Assignment:
For the records that follow, please set down exactly the lines between the one holding "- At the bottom" and the one holding "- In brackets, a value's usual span", inclusive, and only those.

Records to process:
· · · · ·

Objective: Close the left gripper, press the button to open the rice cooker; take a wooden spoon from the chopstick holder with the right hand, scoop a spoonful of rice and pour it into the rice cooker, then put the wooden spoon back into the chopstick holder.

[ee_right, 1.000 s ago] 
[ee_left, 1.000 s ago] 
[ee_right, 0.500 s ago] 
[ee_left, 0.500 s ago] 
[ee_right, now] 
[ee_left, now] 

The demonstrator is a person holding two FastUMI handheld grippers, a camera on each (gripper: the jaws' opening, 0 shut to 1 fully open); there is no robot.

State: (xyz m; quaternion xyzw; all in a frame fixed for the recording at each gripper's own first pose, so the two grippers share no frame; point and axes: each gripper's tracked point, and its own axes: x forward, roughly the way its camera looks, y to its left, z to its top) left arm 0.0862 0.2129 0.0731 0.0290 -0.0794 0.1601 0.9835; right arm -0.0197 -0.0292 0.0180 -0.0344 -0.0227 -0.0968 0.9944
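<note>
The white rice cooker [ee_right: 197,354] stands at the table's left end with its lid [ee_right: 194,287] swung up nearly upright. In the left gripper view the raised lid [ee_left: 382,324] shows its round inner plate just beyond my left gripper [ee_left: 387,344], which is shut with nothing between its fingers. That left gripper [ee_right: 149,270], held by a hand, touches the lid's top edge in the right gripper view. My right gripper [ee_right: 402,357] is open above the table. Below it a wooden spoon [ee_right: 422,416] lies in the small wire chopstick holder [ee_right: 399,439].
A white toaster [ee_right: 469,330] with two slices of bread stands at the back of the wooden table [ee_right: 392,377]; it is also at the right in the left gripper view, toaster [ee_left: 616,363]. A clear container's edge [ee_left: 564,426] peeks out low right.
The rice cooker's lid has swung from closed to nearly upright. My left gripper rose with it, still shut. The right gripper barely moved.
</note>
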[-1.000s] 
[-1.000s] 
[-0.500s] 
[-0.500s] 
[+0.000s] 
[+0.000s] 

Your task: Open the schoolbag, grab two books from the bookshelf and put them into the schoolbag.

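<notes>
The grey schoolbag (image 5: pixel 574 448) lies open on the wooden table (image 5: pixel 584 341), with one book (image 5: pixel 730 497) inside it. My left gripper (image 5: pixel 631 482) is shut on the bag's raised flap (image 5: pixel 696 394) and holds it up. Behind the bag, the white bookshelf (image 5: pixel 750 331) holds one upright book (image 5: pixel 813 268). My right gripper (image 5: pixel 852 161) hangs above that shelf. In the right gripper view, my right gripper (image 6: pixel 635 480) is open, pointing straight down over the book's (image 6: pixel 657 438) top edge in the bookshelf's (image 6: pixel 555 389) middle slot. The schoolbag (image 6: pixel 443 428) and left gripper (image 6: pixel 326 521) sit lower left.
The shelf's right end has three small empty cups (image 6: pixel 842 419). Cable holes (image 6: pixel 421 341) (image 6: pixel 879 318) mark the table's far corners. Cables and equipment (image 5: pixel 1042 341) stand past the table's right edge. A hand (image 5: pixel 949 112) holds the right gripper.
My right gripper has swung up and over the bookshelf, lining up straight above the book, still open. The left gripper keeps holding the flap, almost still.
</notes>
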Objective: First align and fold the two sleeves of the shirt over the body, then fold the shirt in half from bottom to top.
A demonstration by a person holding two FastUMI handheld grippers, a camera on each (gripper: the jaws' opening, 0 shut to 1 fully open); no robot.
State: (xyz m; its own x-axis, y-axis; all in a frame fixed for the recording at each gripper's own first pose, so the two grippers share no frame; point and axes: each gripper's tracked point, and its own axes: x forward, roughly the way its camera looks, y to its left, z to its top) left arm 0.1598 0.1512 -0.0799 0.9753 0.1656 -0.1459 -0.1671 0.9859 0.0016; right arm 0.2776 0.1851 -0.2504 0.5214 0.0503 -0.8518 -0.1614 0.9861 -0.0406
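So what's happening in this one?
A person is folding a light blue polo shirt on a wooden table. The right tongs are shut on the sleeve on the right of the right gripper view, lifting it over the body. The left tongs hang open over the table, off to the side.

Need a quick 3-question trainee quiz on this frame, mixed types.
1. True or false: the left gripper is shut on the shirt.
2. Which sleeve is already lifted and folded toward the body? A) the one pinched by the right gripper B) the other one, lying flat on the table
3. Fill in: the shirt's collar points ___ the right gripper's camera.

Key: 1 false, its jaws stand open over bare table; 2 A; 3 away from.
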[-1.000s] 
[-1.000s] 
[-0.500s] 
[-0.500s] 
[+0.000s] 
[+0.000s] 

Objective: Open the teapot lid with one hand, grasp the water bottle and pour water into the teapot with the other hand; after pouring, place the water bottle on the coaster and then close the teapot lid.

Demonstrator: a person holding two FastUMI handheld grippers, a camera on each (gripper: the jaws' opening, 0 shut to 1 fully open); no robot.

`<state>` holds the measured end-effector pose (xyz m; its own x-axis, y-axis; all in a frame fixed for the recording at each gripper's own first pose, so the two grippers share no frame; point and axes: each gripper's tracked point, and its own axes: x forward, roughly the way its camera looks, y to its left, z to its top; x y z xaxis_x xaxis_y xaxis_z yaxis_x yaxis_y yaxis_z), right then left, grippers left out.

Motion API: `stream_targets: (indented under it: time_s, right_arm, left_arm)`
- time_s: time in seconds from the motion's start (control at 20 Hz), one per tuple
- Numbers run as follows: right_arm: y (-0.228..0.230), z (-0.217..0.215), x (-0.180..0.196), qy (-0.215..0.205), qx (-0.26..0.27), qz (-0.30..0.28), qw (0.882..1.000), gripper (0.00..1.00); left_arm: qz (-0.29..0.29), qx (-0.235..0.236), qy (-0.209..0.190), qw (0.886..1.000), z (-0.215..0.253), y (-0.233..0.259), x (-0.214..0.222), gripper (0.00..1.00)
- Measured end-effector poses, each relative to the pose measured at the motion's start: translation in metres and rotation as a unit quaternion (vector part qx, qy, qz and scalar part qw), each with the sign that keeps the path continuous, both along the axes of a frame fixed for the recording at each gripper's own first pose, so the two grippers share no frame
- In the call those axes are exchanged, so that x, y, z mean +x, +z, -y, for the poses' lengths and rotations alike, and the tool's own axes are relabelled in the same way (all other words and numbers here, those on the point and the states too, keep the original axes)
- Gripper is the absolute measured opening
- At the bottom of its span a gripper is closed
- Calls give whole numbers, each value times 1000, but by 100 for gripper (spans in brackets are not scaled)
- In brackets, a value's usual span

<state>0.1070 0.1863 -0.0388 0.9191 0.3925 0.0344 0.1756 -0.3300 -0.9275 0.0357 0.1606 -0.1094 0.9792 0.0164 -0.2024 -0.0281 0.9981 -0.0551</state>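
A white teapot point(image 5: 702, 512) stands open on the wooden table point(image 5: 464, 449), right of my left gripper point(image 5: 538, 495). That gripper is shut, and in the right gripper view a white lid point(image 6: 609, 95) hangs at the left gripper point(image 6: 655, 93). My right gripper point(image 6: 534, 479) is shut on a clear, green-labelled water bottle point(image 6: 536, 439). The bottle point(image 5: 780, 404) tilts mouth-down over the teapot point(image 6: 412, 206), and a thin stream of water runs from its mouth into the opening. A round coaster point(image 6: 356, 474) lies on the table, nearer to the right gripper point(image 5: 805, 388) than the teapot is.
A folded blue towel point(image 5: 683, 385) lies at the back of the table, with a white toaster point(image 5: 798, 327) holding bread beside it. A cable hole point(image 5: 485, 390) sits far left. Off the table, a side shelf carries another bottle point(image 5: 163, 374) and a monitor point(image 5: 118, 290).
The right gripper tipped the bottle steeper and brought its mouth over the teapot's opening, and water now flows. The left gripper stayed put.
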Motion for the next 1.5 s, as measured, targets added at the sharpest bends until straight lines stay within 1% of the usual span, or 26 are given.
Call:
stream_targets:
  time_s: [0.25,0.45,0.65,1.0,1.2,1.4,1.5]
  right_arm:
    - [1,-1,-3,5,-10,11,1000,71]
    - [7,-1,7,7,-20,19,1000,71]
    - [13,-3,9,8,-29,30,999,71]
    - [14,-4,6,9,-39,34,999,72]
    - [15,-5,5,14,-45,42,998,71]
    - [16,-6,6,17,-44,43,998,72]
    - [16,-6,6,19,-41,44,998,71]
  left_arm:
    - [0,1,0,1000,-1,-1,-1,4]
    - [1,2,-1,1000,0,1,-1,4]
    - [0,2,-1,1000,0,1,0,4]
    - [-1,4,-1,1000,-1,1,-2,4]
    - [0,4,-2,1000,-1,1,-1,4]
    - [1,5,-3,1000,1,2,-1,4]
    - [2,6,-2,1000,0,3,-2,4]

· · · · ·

Response to this task:
- At the bottom of its span a gripper is closed
- Calls give whole numbers, each value times 1000, but by 100 for gripper (spans in brackets are not scaled)
- In brackets, a value's usual span

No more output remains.